Thursday, January 26, 2012

21. Chemotherapy, part 4

Monday 16th January 2012, 10:00 AM


Dimbleby Cancer Care Unit, Guy's Hospital, London


Chemotherapy, day one.


It begins...


Monday, 10:00 AM start. Jo and I arrive 15 minutes early and are sent to suit 'C' ( Presidential ) "bang!" on 10:00 AM. We settle in and within a couple of minutes we meet S.S.N. Tracy Hammerstein and it starts. She de-rigs my PICC Line from its post-opp configuration gives that are of my arm a thorough sterile clean up and hooks me up to my first hour of hydration via an I.V. drip.








As kidney function is a crucial factor in Chemo I'm required to measure my urine production, Nurse Tracy warns me that i'll be up and down all day, Jo decides to amuse her self by keeping track. My first half jug full of pee is enough to reassure Tracy that we can go a head with the chemo and no more measuring would be necessary. By the time we were to leave ( 5 hours later ) I had gone for a pee 10 times, Jo decided to stop counting. Jo said she didn't mind me peeing like a race horse but did I really need to smell like one too, I said why not, after all I'm hung like one ( 'boom-boom' LOL ). She just stood there with a blank expression on her face.


When the I.V. bags are near empty an alarm sounds from the pump, just a small "beep-beep-beep..." like a little truck backing up, and the nurse come and changers to the next bag. For me that was 1 hour Hydration via saline solution, 2 hours Chemo ( Cisplatin ), 2 hours of rehydration.






The unit is divided up into half a dozen open plan suites, each with 4 large, gray, fully adjustable, reclining 'Lazy-Boy style' arm chairs, and guest chairs and adjustable tables. There is an internet cafe and tea and coffee making facilities. A couple of times a trolly and attendant do the rounds also offering drinks and fruit biscuits and sandwiches. Its all very calm relaxing and civilized.


I.V. Robo-Pump (left) Me! ( centre) Jo's portable midden (right)




Monday is "Head & Neck Day" at the Dimbleby Unit. Head & Neck patients are a pretty rowdy bunch and are considered to be the "Royal Marine Commandoes" of cancer patients, I won't don't disappoint them...


At the end of the session I'm detached from the Chemo I.V. Robot and plugged into my portable Chemo Pump.
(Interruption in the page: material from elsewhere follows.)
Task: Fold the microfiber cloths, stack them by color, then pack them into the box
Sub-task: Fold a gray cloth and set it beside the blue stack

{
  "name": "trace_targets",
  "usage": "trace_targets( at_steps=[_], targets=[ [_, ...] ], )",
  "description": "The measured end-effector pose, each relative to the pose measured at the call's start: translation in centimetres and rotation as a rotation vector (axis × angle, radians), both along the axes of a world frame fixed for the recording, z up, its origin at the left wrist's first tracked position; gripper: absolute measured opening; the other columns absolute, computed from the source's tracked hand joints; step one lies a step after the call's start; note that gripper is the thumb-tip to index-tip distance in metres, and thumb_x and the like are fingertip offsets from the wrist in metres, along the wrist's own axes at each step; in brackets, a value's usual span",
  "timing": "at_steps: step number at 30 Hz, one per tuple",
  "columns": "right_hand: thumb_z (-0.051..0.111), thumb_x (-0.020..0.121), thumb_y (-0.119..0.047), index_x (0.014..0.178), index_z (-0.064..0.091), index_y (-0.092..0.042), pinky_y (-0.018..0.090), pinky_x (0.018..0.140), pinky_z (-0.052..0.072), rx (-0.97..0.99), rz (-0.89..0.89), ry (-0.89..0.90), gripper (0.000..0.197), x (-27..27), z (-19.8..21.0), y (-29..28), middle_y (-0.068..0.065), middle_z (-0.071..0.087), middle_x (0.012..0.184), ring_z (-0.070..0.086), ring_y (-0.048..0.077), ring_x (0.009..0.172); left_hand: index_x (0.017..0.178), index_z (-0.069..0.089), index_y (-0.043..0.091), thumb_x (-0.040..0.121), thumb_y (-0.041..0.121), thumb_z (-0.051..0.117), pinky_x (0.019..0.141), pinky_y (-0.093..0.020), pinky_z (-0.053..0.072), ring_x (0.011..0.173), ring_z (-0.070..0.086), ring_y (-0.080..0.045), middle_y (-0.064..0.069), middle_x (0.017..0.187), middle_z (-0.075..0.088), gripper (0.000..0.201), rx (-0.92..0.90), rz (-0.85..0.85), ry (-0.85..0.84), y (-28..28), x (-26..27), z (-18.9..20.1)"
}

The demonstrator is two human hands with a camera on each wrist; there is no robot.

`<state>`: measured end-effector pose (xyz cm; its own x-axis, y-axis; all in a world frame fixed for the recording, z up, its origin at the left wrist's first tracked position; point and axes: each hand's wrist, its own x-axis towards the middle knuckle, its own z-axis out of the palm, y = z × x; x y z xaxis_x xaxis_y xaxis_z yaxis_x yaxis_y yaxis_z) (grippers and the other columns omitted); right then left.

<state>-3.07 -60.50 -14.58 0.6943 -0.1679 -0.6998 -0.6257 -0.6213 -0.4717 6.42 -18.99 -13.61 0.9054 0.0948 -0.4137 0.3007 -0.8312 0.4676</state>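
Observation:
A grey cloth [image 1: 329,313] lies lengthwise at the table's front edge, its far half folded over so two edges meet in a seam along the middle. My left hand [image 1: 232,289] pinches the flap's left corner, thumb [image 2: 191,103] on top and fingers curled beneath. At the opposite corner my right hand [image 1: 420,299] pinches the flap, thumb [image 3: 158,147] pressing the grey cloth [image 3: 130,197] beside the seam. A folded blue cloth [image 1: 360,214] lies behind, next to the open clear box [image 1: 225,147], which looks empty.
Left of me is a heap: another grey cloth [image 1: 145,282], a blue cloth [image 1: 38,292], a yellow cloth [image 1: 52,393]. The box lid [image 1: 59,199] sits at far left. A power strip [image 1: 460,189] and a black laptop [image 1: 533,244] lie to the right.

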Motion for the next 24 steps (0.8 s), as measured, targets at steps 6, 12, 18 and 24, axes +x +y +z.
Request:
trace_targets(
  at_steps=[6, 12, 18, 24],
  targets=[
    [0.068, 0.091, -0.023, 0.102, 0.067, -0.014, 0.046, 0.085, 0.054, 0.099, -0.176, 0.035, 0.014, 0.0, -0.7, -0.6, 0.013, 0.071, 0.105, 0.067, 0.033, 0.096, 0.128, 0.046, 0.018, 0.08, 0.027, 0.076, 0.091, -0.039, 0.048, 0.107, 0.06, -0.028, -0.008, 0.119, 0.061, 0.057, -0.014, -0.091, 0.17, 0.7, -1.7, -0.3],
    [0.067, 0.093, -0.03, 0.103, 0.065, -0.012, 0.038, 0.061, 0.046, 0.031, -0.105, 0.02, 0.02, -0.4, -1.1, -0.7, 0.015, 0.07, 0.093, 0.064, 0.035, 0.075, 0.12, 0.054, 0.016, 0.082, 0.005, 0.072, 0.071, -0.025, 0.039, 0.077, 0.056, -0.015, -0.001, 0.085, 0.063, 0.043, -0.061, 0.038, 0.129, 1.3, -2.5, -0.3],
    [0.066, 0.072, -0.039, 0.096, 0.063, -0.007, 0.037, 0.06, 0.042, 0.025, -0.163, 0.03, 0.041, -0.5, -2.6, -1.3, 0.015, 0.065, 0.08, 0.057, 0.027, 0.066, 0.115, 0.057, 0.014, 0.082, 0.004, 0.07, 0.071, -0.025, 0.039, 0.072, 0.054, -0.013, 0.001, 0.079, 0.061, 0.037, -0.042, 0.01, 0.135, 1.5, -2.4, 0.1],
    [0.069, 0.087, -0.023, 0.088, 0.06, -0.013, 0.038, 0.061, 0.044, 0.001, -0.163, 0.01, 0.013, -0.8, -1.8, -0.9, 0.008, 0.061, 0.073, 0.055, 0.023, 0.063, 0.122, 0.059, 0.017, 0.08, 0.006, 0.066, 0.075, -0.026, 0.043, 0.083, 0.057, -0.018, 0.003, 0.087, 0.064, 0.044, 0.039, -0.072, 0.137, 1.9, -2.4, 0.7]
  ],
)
Now I had looked for these on the W.W.W. and had found pics of "Portable ( 24-7, home use ) Chemo pumps" which were a traveling version of the upright Chemo IV Robot that I had spent the day on that makes a continues, gentle "putt-putt-putt..." sound as it operates. I was wrong, 'again'.


I.V. Robot




The portable pump is "ingenious". Small, about the size of a half pint glass. Silent. Light. And has "NO" moving parts. It's, a Barometric or pressure differential pump. A soft bladder of liquid ( my medicine, Fluorouracil '5FU' ) is held in an acrylic bottle. The bottle is "evacuated" causing the bladder to expand. When the valve is set to 'open' the air pressure entering the bottle squeezes the bladder metering out a constant flow of treatment that lasts for 4 days. Brilliant !


"Pumpie" 


The full Flask weighed less than half a pint, it comes in it's own bag & strap and I wore mine like either a St Bernard or like a sporran depending on circumstance. 



I won't be back to the unit until I'm due for a blood test in about a weeks time so I'm given a goodie bag of bits and pieces for the District Nurse to use when she comes to detach "pumpie", a used Tesco bag, "I-kid-you-not"

PICC Line Home Service Kit



Two weeks rest until Chemo session two.